In practice a converter also generates non-characteristic harmonics, those outside the ideal pattern, caused by imperfections such as unequal firing angles, asymmetry in the AC supply voltage, and small differences between the two transformer windings. Although these are usually small, filter design must allow for them so that they do not accumulate to unacceptable levels.
Design of AC Filters
The AC filter serves two duties simultaneously. It absorbs the characteristic current harmonics injected by the converter, and it supplies a large part of the reactive power that the converter consumes during operation. Because a converter draws reactive power roughly equal to half its active power rating, the capacitors that form the filter are sized as much for reactive compensation as for harmonic absorption.
A typical AC filter installation combines several branches. Single-tuned branches are sharply tuned to a specific harmonic, most often the 11th and 13th, presenting very low impedance at that exact frequency. Double-tuned branches trap two frequencies with a single arrangement, saving space and losses. High-pass or damped branches cover the broad band of higher order harmonics, from around the 23rd upward, with a gentler response that is insensitive to frequency drift and component tolerances.
The designer must consider that tuning shifts with ambient temperature, capacitor ageing, and variations in system frequency. A filter tuned too sharply may drift off its target and lose effectiveness, so single-tuned branches are given a small margin and damped branches are added to cover the residual band reliably.
DC Filters
On the direct current side the smoothing reactor performs the first stage of harmonic control, limiting the ripple current and blocking the flow of harmonics into the transmission line. However, the reactor alone cannot reduce the voltage ripple sufficiently, so DC filters are connected between the pole and ground to shunt the remaining harmonic voltages.

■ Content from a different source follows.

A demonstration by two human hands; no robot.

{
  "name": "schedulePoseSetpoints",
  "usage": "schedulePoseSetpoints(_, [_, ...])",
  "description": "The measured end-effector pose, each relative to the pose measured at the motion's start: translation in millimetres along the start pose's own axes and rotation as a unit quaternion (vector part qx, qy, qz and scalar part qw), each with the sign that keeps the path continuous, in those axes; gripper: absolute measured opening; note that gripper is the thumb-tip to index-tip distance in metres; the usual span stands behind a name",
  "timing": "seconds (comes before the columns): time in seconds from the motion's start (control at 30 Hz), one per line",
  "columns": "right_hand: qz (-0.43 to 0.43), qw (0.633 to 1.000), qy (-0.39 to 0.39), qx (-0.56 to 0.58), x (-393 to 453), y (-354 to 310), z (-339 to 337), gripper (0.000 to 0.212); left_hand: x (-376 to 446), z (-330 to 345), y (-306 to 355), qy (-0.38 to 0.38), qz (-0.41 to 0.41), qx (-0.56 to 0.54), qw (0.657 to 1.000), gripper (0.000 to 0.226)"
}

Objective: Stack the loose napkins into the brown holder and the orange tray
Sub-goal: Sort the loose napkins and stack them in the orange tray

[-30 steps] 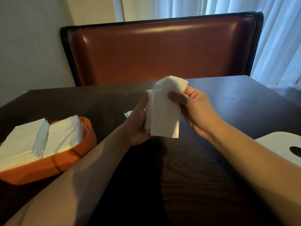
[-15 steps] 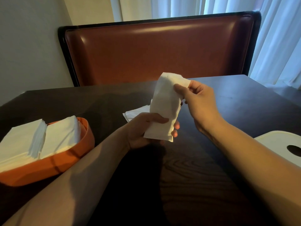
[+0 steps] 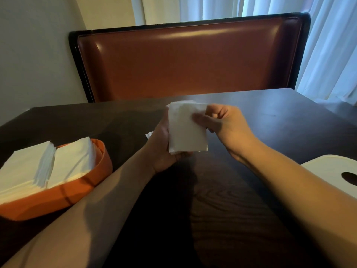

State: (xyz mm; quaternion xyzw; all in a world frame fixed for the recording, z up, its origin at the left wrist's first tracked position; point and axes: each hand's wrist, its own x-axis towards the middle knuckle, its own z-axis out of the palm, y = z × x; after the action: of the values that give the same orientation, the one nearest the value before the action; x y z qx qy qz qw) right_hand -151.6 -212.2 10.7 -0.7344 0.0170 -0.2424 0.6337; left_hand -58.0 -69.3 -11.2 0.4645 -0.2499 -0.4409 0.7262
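A small stack of white napkins (image 3: pixel 186 130) is held upright above the middle of the dark table. My left hand (image 3: pixel 164 149) grips it from behind and below. My right hand (image 3: pixel 222 124) pinches its right edge, thumb lying across the front. Behind my left hand a corner of more loose napkins (image 3: pixel 149 134) shows on the table. The orange tray (image 3: pixel 81 192) sits at the left with two white napkin stacks (image 3: pixel 48 167) in it. No brown holder is in view.
The dark wooden table (image 3: pixel 231 219) runs to a brown leather bench back (image 3: pixel 189 60) behind it. A white lid or box with a dark hole (image 3: pixel 336 171) lies at the right edge. Pale curtains (image 3: pixel 328 45) hang at the back right.
My right hand has brought the single napkin down onto the stack. My left hand has lifted and now holds the stack upright behind it. The view has shifted slightly.
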Motion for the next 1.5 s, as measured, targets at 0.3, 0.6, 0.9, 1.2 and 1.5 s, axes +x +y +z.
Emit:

DC filters resemble their AC counterparts in principle but differ in purpose. They do not supply reactive power, since none is needed on the DC side. Their sole task is to reduce the harmonic voltage that would otherwise drive currents along the line and into the earth. These filters are usually tuned to the characteristic DC harmonics such as the 12th and 24th, and modern designs often use active DC filters, in which power electronics inject a counter signal that cancels the residual ripple far more effectively than passive components alone.

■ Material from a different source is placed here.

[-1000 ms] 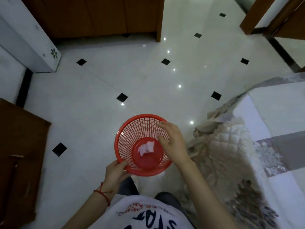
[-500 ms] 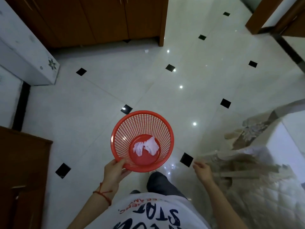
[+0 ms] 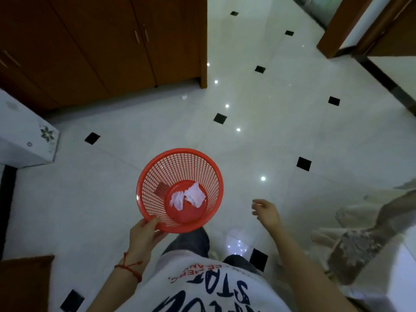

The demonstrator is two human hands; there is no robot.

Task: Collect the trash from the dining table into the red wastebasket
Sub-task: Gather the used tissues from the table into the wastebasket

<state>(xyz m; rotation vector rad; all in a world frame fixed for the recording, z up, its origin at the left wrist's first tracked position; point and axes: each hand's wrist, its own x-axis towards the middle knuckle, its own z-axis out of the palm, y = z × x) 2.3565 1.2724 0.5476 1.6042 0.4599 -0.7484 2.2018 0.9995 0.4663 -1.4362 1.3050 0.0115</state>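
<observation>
Left hand (image 3: 146, 233) gripping red wastebasket (image 3: 144, 188) rim at centre frame, 2 crumpled tissues (image 3: 189, 197) inside — right hand (image 3: 266, 212) lower right, fingers loosely open, empty

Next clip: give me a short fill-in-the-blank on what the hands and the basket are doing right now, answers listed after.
1. The red wastebasket is held at its rim by the ____ hand alone.
2. The right hand is open and holds ____.
3. On the basket's solid bottom lie crumpled pieces of ____ tissue.
4. A red string is tied around the ____ wrist.

Missing words: left; nothing; white; left
</observation>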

Carrier Frequency and Radio Interference Noise
The concern about harmonics on the DC line is not limited to power frequency multiples. The transmission line often carries power line carrier signals used for communication and protection, typically in the range of a few tens to a few hundred kilohertz. Converter switching and its associated transients produce noise across this band, which can mask or corrupt the carrier signals. Special carrier-frequency filters and blocking devices are installed to keep this interference away from communication equipment.
At even higher frequencies, the sharp switching edges and the corona discharge around line conductors radiate energy that appears as radio interference, or RI. This broadband noise can disturb radio reception in the vicinity of the line and converter station. It is controlled by careful conductor design that limits corona, by shielding within the converter hall, and by RI filters that suppress high frequency emissions at their source. Together these measures ensure that an HVDC scheme, despite the intense switching at its heart, remains a quiet and well-behaved neighbour to the systems and communities around it.